Uno de los seminaristas era experto en montañismo y conocía los trucos. Una piedra fue echada al fondo: tardó en retumbar. «¿Estás preparado?» El patrón del Cocodrilo se ofreció para ayudar a sostener la cuerda desde arriba. Y César se introdujo en el negro agujero, con su corazón, su martillo y su linterna, pensando en San Narciso, patrón de la ciudad.
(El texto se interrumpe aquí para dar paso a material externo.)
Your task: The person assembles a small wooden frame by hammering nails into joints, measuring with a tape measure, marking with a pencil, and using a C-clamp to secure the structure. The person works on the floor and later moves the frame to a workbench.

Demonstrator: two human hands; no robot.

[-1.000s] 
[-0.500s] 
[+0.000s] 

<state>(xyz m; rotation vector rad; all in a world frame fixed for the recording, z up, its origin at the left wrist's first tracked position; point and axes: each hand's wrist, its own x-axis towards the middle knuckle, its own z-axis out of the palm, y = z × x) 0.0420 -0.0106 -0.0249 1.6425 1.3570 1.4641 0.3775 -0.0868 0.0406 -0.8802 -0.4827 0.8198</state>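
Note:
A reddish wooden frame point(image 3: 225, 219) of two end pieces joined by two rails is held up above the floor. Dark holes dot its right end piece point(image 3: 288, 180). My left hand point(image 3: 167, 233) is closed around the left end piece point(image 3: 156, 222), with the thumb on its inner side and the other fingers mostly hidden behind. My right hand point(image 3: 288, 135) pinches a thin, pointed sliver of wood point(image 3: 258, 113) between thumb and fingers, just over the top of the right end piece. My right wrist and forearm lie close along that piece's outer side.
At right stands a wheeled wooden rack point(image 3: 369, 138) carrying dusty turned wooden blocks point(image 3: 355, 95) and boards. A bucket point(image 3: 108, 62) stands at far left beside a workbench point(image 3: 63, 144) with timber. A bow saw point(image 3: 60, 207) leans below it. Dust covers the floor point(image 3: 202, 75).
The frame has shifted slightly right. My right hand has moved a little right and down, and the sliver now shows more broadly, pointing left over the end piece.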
Descendió en tijera, hasta que la luz diurna desapareció. Se halló solo, Dios sabe a qué profundidad. Descendió más aún; el tubo se estrechaba. Y de pronto, resbaló, quedó suspendido. El corazón se le paralizó. Espantosos chillidos y batir de alas resonaron en una especie de gruta sin salida, mientras el haz de luz de su linterna hacía visible un charco de agua del que surgían patas verdosas, tentáculos, ojos fosforescentes, pequeños cuerpos zambulléndose. Un miedo sin palabras le atenazó la garganta. Le pareció hallarse en un lugar sin Dios. Intentó agarrarse a algún sitio y se le cayó el martillo, que sembró el pánico entre los indescriptibles seres de la gruta. Tiró de la cuerda tres veces, con todas sus fuerzas. Y sintió que le izaban con gran fatiga. Pronto se halló en el cono salvador, subiendo, subiendo. El sudor le caía a los abismos. Vio la luz diurna. «¡Eh, eh!», le gritaba arriba el patrón del Cocodrilo, con un dedo ensangrentado.
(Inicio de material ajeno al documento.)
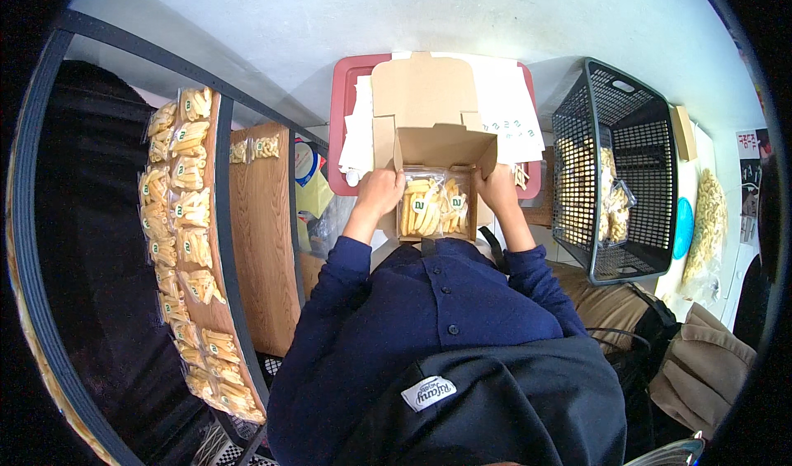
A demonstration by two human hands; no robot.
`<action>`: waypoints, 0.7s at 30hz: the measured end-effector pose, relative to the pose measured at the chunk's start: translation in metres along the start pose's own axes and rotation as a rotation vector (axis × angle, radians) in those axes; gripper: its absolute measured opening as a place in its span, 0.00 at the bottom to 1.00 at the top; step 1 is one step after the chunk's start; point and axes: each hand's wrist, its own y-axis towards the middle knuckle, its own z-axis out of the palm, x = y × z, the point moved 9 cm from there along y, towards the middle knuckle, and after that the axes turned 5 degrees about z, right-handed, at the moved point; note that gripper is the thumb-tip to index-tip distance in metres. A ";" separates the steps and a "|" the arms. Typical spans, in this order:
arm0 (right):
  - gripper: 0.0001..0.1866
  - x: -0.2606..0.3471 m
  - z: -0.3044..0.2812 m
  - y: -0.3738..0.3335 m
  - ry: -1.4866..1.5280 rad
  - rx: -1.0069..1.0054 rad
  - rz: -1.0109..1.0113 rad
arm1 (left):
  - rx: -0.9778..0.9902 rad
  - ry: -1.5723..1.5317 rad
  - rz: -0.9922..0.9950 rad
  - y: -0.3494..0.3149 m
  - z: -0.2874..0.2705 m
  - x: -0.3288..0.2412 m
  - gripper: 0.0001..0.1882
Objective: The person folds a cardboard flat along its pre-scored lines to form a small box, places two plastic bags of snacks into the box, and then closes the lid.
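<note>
In front of my body stands an open brown cardboard box (445,146). Two clear packets of pale yellow snack sticks (423,206), each with a round white-and-green sticker, lie side by side inside it. My left hand (384,192) is closed on the box's left side near the top edge. On the opposite side my right hand (497,188) pinches the right wall and its flap. Another panel of brown cardboard (425,86) rises behind; whether it belongs to this box I cannot tell.
Behind the box, a red tray (342,94) carries white sheets (503,94), some with stickers. A black plastic basket (631,251) with several packets stands at right, beside a large clear bag of snacks (707,231). At left, a shelf (268,276) and rows of packets (194,210).
</note>
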 end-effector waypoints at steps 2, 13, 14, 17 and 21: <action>0.14 -0.001 0.001 -0.008 -0.005 -0.019 0.002 | -0.048 0.022 0.029 -0.008 -0.001 -0.007 0.28; 0.31 -0.008 0.013 -0.054 0.204 -0.114 -0.047 | -0.168 -0.432 0.029 -0.034 0.043 0.021 0.23; 0.33 -0.009 0.015 -0.057 0.223 -0.105 -0.042 | -0.205 -0.422 0.046 -0.035 0.046 0.022 0.23; 0.35 -0.013 0.021 -0.070 0.309 -0.071 -0.055 | -0.265 -0.418 0.127 -0.036 0.049 0.026 0.24; 0.35 -0.017 0.024 -0.074 0.342 -0.103 -0.124 | -0.166 -0.521 0.163 -0.037 0.067 0.032 0.29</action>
—¿Y pues…? —Pilón, en un rincón, fumaba.
El muchacho se repuso y contó la aventura.
—Hay que bajar preparado —concluyó—. Es el lugar exacto. Una de las paredes ha de conducir a la nave.
Por desgracia, al día siguiente llegó de Camallera mosén Alberto. Y cuando César le explicó la expedición que estaban preparando, el sacerdote se pasó la mano por la mejilla, y mostró un semblante divertido. César le dijo:
—Lo primero que hay que hacer es acabar con esos animaluchos.
—Desde luego, desde luego —le contestó el sacerdote—. Cuando yo era estudiante también fue lo que nos dio más miedo. ¿No has visto en aquella piedra de la derecha uno enorme, con escamas que parecen de lagarto?
* * *
Mosén Alberto le cortó las alas en lo de las catacumbas. En sus proyectos de catequización del barrio le ordenó que anduviera con cuidado, que algunos de aquellos hombres en un momento de borrachera podían jugarle una mala pasada. En cambio… le ayudó sin reservas en su deseo de entrar de aprendiz en un taller de imaginería. Le dijo:
—Eso está bien pensado.
César lo dejó en sus manos. Y mosén Alberto se ocupó en ello seguidamente. Los dos talleres que había en Gerona los conocía, y dijo que eran lo más opuesto que darse pudiera. Uno estaba enclavado muy cerca de las escalinatas de la Catedral, en la calle de la Forsa. Era un taller muy pequeño que ponía: «Casa fundada en 1720». Esto indicaba lo que el taller era por dentro… tradicional y serio. Más de doscientos años haciendo imágenes. Vestigio de aquella época gerundense que mosén Alberto amaba tanto, la época de los artesanos, agrupados alrededor de los conventos, trabajando casi exclusivamente para éstos. La época en recuerdo de la cual le dijo a Matías Alvear que amaba los Juegos Florales.